**ASSIGNMENT:** Set out the listing word for word. End with the line that contains "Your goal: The".

_ _ _

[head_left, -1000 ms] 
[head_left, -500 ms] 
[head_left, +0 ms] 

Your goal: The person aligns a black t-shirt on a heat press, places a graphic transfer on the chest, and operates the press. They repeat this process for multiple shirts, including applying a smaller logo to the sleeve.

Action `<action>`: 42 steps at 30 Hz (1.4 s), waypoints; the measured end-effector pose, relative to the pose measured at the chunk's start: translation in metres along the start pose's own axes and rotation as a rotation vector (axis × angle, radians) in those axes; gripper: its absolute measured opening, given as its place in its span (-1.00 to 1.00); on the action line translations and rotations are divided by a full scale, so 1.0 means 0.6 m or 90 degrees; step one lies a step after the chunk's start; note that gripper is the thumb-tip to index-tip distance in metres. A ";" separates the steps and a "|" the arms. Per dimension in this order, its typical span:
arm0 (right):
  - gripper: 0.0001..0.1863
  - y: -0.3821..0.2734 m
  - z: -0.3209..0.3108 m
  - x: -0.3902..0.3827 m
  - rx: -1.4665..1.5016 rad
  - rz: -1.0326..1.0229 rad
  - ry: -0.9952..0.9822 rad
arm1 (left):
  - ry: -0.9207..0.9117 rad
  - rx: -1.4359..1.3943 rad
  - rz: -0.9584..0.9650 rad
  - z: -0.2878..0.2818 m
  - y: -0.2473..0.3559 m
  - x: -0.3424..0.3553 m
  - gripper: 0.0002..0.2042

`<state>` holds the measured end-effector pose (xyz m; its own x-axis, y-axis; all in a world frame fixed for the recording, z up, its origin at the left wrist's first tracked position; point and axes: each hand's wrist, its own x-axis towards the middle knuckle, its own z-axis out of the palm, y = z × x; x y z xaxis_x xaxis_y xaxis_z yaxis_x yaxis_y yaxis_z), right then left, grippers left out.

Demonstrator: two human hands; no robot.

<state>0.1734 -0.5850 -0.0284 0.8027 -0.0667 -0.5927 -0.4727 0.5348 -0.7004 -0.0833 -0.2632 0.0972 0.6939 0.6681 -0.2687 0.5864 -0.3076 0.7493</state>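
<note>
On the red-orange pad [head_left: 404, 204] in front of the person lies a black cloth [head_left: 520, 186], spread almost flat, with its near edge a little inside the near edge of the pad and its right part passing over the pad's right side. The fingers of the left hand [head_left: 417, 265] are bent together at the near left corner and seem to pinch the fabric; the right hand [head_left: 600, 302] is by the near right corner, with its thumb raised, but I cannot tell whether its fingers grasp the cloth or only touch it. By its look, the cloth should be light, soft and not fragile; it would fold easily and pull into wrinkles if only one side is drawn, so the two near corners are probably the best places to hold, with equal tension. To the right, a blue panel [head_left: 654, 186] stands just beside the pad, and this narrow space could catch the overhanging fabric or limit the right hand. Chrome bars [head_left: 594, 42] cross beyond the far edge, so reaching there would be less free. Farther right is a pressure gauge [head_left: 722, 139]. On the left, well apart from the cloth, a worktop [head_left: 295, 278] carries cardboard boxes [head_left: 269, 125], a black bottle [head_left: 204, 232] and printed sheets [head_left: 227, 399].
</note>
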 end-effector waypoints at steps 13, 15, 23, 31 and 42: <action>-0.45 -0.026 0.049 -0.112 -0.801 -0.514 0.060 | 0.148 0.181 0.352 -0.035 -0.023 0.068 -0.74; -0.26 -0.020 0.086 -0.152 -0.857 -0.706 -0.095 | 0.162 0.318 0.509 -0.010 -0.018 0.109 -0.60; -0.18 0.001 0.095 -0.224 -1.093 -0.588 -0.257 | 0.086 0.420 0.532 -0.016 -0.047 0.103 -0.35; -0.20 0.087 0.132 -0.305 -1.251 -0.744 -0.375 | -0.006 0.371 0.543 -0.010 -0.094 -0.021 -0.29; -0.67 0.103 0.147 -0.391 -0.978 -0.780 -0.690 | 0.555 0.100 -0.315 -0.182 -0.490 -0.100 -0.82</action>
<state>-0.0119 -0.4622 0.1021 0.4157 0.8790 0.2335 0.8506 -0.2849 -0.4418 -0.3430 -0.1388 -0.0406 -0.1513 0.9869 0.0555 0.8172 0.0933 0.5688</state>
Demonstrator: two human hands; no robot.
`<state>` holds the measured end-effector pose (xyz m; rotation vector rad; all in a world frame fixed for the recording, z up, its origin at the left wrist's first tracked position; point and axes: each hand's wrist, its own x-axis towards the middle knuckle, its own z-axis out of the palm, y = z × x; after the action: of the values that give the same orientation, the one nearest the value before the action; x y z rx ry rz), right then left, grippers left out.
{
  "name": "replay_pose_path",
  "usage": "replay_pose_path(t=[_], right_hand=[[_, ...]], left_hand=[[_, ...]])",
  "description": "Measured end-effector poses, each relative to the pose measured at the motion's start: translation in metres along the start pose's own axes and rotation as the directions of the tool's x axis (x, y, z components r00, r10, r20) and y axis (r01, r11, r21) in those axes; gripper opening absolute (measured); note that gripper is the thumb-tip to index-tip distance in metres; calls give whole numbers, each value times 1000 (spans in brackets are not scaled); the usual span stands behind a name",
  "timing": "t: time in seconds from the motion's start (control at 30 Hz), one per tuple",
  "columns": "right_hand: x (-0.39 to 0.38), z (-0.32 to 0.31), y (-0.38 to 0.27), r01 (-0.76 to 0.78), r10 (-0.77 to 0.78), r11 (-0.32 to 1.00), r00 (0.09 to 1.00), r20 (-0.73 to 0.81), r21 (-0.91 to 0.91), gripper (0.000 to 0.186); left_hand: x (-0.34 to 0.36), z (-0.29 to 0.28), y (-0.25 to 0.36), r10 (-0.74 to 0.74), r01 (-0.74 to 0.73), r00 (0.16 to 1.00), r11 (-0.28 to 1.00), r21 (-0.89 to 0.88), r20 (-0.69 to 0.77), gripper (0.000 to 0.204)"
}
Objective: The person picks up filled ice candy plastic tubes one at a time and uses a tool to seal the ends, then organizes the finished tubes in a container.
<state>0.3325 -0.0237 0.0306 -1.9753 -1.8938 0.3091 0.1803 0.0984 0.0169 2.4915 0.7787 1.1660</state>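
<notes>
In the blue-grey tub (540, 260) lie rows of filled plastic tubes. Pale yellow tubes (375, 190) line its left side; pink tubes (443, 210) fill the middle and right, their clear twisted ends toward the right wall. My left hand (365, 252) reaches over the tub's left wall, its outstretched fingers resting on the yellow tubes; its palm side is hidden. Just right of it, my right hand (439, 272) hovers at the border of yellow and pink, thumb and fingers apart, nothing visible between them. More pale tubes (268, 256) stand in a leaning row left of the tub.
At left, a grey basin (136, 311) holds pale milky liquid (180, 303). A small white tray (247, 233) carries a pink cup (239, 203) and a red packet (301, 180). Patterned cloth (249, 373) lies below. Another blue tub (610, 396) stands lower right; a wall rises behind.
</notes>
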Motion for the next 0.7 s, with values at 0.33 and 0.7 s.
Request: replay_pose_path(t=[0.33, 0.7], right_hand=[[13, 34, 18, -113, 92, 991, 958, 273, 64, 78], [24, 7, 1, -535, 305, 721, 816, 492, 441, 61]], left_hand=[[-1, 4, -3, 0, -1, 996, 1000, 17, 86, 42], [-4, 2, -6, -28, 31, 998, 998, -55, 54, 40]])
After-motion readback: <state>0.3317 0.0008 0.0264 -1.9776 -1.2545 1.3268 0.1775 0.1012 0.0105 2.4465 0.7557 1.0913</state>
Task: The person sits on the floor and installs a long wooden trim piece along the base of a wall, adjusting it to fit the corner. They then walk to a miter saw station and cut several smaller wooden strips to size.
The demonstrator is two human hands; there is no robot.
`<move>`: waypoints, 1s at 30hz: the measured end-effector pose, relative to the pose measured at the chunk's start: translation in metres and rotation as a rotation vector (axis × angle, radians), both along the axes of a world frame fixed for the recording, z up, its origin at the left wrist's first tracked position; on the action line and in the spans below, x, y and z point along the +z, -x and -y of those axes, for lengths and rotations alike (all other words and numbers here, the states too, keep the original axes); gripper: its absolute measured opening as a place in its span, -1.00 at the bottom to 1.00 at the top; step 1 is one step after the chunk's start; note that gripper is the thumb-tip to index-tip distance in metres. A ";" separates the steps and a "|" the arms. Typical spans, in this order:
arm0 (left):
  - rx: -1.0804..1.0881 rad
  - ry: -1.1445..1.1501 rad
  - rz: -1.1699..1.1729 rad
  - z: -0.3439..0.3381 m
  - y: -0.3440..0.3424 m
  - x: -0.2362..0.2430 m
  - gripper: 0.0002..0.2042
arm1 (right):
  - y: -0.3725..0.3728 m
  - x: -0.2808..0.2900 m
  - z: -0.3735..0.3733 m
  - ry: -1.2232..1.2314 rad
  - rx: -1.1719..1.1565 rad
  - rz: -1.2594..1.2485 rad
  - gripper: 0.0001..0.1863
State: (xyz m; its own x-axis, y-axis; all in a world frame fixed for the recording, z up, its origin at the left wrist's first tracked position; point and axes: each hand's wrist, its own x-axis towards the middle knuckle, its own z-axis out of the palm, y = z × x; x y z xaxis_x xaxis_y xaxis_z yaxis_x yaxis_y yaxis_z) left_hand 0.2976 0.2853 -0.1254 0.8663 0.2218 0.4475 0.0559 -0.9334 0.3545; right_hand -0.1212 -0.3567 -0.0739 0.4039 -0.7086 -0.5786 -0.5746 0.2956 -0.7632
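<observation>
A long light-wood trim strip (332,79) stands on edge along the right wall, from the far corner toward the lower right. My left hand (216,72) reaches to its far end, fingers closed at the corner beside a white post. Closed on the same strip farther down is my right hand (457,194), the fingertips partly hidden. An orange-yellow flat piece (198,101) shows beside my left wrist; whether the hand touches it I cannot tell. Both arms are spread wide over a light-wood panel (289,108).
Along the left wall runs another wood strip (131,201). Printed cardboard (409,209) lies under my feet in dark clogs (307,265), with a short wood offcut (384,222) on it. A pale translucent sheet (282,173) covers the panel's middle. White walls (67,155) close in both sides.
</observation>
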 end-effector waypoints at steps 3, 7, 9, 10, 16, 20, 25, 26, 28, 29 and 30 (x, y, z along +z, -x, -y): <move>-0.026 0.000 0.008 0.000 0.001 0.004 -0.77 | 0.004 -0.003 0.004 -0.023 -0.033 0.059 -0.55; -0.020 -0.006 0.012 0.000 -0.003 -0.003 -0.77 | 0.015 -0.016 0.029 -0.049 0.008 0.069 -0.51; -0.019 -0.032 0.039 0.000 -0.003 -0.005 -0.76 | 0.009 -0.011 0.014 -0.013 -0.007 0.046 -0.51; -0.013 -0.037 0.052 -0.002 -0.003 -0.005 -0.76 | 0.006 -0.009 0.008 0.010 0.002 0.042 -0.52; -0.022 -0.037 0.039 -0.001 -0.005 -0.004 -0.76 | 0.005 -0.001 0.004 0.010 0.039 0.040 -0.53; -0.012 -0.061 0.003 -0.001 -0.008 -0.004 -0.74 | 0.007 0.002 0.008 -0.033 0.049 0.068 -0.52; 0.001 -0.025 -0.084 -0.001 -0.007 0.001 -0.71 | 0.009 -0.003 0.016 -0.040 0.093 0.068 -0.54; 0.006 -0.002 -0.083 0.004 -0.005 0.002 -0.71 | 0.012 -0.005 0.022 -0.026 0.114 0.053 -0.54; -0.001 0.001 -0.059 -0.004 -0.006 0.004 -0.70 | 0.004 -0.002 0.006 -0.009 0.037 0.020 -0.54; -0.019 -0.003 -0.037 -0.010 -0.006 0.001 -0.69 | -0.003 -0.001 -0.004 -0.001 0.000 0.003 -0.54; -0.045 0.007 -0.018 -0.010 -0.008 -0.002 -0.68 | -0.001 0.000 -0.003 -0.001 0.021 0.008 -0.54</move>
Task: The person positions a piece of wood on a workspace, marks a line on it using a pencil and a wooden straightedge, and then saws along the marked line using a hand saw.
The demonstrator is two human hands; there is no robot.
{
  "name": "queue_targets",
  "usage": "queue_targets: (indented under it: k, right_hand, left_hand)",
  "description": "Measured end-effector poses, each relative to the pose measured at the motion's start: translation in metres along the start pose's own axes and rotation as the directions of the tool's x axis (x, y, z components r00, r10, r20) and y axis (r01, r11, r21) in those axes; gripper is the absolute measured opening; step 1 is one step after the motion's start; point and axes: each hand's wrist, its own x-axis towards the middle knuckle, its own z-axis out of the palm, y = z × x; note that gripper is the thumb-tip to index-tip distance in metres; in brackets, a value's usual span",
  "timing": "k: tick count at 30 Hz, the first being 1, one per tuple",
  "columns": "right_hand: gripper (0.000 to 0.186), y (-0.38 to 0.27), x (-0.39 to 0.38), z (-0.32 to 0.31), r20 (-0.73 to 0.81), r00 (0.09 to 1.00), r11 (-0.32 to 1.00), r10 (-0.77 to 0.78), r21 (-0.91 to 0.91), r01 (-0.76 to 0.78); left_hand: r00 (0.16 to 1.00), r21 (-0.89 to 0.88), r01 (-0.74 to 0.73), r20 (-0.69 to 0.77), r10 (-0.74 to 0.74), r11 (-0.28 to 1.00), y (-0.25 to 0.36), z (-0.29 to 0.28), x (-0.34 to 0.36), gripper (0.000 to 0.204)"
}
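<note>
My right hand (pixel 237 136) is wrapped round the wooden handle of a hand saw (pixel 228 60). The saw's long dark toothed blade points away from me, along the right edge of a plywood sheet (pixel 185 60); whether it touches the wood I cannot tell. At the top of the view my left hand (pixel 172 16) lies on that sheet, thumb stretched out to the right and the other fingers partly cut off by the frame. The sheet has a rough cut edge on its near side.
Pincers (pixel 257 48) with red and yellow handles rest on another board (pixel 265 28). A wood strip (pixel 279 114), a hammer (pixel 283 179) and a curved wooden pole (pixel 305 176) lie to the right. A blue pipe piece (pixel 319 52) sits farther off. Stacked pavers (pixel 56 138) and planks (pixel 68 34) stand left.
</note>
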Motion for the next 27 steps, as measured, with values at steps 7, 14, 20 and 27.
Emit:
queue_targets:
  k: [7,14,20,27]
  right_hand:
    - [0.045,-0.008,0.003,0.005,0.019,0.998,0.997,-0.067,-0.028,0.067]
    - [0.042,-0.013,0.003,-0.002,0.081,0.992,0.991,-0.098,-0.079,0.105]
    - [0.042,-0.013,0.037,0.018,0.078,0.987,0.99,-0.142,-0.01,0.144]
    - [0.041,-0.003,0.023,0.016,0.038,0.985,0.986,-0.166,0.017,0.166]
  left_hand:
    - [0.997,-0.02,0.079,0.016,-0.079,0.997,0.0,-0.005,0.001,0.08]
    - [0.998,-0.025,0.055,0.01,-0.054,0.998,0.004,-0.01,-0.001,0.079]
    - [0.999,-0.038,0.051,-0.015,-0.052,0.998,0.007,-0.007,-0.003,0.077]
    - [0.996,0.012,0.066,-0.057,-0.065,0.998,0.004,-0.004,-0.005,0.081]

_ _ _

**TASK RESULT:**
[head_left, -1000 ms] 
[head_left, -500 ms] 
[head_left, +0 ms] 

Your goal: The person aligns a black t-shirt on a heat press, places a graphic transfer on the chest, and operates the press. They repeat this process for multiple shirts, including applying a smaller logo to the sleeve.

The required output has now been supplied.